Pobre Crystal, pois eu mesma tinha testemunhado várias vezes quando vi Ansel se enroscando com algumas prostitutas nas tavernas de Londres, ele não era um homem confiável; a única coisa que ele queria dela era pegar todo o dinheiro que Crystal pudesse lhe dar. Ansel era como um lobo carniceiro vestindo a pele de um príncipe bonito e carismático. Pobre Crystal, mas vendo minha realidade agora, eu não diria que se Crystal concordasse em vir para Northumberland para se casar com Lucca Moretti seria uma escolha melhor. Além do lugar incrível que era aquele castelo, o Conde Edoardo parecia um homem louco, e seu filho parecia louco e perturbado ao mesmo tempo. A única certeza que eu tinha era que Crystal e eu estávamos perdidas.

"Você quer que eu use este vestido no casamento?" Perguntei espantada; o conde tinha em mãos mais um vestido que um dia foi branco, mas agora estava gasto e esfarrapado. Ele trouxe o vestido para o meu quarto, dizendo que era o meu vestido de noiva.

"Sim, minha querida. Este vestido pertenceu à minha bisavó falecida, que o passou para minha avó na época do casamento dela, que por sua vez o passou para minha mãe. Minha mãe também ofereceu este vestido à minha esposa quando ela quis se casar comigo, e agora é a sua vez de usá-lo para se casar com meu filho. É como a tradição dos Moretti; você deve aceitá-lo." Ele deu sua longa explicação, e eu apenas suspirei e fui pegar o velho vestido com um ar desanimado. O tecido do vestido estava quase se desfazendo em minhas mãos, assim como aquele velho castelo. O homem sorriu para mim com aquele sorriso estranho dele. "Eu adoro o jeito como você nunca questiona as coisas." Ele me elogiou e já estava saindo do quarto, mas eu o chamei.

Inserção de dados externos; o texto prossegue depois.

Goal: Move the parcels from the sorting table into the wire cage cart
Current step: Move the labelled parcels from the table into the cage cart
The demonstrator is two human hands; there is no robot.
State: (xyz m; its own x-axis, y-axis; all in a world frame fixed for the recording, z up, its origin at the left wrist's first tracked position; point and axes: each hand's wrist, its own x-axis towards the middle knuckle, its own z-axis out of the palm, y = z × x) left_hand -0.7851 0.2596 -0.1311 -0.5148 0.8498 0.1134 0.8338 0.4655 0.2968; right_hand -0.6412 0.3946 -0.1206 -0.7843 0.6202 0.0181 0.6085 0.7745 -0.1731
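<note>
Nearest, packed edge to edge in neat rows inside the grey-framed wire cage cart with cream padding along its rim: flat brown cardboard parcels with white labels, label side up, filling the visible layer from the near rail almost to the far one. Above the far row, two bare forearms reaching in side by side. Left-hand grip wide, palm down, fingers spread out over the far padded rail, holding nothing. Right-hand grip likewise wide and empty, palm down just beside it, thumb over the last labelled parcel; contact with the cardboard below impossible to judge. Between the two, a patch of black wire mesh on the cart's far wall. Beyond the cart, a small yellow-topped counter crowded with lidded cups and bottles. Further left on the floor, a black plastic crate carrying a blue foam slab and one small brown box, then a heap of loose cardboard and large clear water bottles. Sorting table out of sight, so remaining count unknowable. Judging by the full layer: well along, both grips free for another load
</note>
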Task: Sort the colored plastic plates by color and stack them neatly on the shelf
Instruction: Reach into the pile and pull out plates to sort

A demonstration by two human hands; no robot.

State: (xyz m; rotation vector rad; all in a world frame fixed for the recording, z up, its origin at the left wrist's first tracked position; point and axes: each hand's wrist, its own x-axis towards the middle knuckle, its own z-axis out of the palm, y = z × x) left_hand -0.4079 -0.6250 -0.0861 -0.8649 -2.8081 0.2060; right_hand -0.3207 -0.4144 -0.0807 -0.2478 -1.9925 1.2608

"Meu senhor, eu não terei criadas...?" Perguntei um pouco apreensiva; era mais do que um ultraje que uma mera subordinada como eu estivesse exigindo criadas, mas eu não era mais a simples Lea Sunfish; eu era uma mulher nascida e criada na burguesia londrina, e era obrigatório que os burgueses tivessem criadas para servi-los a qualquer momento, e então naquele castelo eu não tinha visto uma única alma viva além do conde, seu filho e o cocheiro (se é que aquele homem magricela estava vivo).

"Ah, sim, você precisa de servas. Espere mais um pouco; as Três Irmãs virão para servi-la." O conde saiu após falar, suas mãos ainda cruzadas atrás das costas.

Suspirei profundamente, deixando o vestido esfarrapado na cama ao meu lado enquanto me sentava, olhando para aquela peça antiga e pensando nas mulheres que o usaram no dia do casamento. Elas foram felizes quando se casaram? Eu queria tanto saber se elas foram felizes ao se casar com um filho dessa família estranha. Quanta estranheza elas já tinham testemunhado em suas vidas vivendo com os Moretti? Será que, por acaso, eu seria feliz na companhia de Lucca? Enquanto estava imersa em meus próprios devaneios, não percebi a criatura de olhos amarelos que me observava da janela, olhares tão pesados quanto o mundo...

Nesse momento, a porta se abriu, e três mulheres entraram, mas elas não eram mulheres normais: uma era muito velha, outra era muito bonita, e a última era muito jovem; elas não andavam com os pés no chão; flutuavam a poucos centímetros do chão; suas expressões estavam em um limbo entre perturbação e serenidade. Quando falavam, soavam etéreas, tanto angelicais quanto demoníacas.

"Olá." A mais velha começou.

"Somos suas criadas." A do meio continuou.

"E vamos servi-la até o último dia de sua vida." A última terminou em um tom sombrio.